## TASK INSTRUCTIONS
Below are records. Copy every line with "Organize" in it.

Collected data entries
--------------------------------------------------

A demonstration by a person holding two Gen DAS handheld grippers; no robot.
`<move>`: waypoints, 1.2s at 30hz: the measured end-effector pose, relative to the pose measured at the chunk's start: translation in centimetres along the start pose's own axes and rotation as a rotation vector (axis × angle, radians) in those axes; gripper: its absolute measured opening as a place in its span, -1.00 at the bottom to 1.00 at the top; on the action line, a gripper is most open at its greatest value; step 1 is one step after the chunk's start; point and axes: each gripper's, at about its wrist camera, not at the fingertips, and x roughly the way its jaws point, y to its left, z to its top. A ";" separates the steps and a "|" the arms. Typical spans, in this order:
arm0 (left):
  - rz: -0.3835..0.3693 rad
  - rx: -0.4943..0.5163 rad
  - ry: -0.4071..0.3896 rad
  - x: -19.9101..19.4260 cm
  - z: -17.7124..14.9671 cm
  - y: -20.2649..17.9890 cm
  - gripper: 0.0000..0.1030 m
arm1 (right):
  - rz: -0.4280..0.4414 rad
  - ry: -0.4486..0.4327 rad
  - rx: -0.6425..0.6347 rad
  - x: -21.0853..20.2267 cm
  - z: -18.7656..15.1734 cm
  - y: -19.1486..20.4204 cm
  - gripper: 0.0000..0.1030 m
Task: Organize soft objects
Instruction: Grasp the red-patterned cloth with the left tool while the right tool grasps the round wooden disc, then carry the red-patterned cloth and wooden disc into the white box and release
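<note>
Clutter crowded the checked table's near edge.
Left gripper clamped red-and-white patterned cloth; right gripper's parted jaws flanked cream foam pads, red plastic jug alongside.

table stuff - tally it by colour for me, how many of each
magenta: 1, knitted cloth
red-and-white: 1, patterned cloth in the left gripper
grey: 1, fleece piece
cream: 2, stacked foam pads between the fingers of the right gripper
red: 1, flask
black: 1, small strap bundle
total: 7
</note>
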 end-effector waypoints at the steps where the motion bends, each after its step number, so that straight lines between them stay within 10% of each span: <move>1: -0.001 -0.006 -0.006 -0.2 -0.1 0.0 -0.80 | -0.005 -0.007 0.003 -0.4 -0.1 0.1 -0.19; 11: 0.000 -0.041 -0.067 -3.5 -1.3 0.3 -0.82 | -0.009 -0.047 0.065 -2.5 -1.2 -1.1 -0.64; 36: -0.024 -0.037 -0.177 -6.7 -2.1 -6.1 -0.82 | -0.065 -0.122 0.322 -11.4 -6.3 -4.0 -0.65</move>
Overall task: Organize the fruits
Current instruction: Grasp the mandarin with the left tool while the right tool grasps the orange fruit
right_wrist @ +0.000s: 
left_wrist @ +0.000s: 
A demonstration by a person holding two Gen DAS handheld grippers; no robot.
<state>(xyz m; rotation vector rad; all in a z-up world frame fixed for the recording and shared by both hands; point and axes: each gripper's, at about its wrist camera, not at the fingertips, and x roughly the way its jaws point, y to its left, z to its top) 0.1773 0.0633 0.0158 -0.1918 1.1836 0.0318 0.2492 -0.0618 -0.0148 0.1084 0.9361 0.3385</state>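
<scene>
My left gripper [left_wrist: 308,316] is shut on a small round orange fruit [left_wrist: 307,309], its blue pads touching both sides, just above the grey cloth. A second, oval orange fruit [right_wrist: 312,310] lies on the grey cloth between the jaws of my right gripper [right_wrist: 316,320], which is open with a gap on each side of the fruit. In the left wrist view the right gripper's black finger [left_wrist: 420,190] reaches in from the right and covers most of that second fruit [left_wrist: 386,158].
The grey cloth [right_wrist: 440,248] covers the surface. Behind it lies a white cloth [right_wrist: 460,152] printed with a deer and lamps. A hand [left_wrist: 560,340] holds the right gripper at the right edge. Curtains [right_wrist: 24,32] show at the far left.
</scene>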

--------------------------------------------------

## ANSWER TO THIS PROBLEM
Task: Organize soft objects
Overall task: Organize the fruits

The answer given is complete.